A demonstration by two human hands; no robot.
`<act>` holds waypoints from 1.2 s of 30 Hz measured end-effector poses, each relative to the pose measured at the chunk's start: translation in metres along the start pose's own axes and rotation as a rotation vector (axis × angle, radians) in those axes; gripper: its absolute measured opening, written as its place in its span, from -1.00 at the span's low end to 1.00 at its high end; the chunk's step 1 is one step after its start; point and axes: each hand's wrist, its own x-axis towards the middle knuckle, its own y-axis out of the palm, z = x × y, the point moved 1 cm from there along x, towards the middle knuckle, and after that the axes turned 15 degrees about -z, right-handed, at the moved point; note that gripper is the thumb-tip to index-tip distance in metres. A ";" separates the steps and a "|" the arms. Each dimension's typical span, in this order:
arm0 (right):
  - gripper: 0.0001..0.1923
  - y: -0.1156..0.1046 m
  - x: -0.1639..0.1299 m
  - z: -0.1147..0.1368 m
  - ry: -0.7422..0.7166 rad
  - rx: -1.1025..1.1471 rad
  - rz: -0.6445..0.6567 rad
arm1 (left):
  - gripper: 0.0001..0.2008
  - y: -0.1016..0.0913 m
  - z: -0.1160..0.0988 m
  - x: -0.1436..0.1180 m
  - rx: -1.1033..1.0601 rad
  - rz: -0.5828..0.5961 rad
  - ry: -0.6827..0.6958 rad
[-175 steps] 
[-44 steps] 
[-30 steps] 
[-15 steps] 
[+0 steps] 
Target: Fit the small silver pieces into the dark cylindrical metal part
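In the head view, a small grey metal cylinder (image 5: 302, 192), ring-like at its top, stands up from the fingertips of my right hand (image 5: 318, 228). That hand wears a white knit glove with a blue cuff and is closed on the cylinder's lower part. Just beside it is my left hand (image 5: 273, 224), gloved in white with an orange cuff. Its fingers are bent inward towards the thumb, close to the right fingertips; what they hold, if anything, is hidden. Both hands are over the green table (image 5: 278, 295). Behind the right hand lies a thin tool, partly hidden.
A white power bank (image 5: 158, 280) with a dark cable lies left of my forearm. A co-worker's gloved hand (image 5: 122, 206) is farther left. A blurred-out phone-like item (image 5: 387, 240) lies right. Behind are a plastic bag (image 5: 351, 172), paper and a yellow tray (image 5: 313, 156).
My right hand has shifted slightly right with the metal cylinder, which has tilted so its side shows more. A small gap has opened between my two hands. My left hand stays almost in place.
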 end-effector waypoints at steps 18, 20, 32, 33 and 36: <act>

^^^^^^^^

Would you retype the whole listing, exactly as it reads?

A demonstration by two human hands; no robot.
`<act>` holds waypoints from 1.2 s of 30 Hz measured end-effector poses, each relative to the pose measured at the chunk's start: translation in metres along the start pose's own axes and rotation as a rotation vector (axis × angle, radians) in those axes; gripper: its absolute measured opening, written as its place in its span, from -1.00 at the span's low end to 1.00 at its high end; the chunk's step 1 is one step after its start; point and axes: each hand's wrist, its own x-axis towards the middle knuckle, its own y-axis out of the palm, z = x × y, the point moved 1 cm from there along x, towards the middle knuckle, and after that the axes turned 15 degrees about -z, right-handed, at the moved point; note that gripper is the thumb-tip to index-tip distance in metres. A ";" separates the steps and a "|" the arms. Each dimension's typical span, in this order:
arm0 (right):
  - gripper: 0.0001..0.1923
  - y: -0.1156..0.1046 m
  - x: -0.1639..0.1299 m
  - z: -0.1147..0.1368 m
  - ry: -0.7422..0.7166 rad
  - rx: -1.1025..1.1471 rad
  - rz: -0.6445..0.6567 rad
arm1 (left):
  - gripper: 0.0001..0.2008
  - y: -0.1016..0.0913 m
  - z: -0.1160..0.0988 m
  - x: -0.1436..0.1180 m
  - rx: -1.1033..1.0601 rad
  - rz: -0.5828..0.5961 rad
  - ry: -0.6827..0.6958 rad
[-175 steps] 
[-44 steps] 
[-30 steps] 
[-15 steps] 
[+0 steps] 
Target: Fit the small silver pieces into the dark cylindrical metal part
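In the head view, a small grey metal cylinder (image 5: 302, 192), ring-like at its top, stands up from the fingertips of my right hand (image 5: 318, 228). That hand wears a white knit glove with a blue cuff and is closed on the cylinder's lower part. Just beside it is my left hand (image 5: 273, 224), gloved in white with an orange cuff. Its fingers are bent inward towards the thumb, close to the right fingertips; what they hold, if anything, is hidden. Both hands are over the green table (image 5: 278, 295). Behind the right hand lies a thin tool, partly hidden.
A white power bank (image 5: 158, 280) with a dark cable lies left of my forearm. A co-worker's gloved hand (image 5: 122, 206) is farther left. A blurred-out phone-like item (image 5: 387, 240) lies right. Behind are a plastic bag (image 5: 351, 172), paper and a yellow tray (image 5: 313, 156).
My right hand has shifted slightly right with the metal cylinder, which has tilted so its side shows more. A small gap has opened between my two hands. My left hand stays almost in place.
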 end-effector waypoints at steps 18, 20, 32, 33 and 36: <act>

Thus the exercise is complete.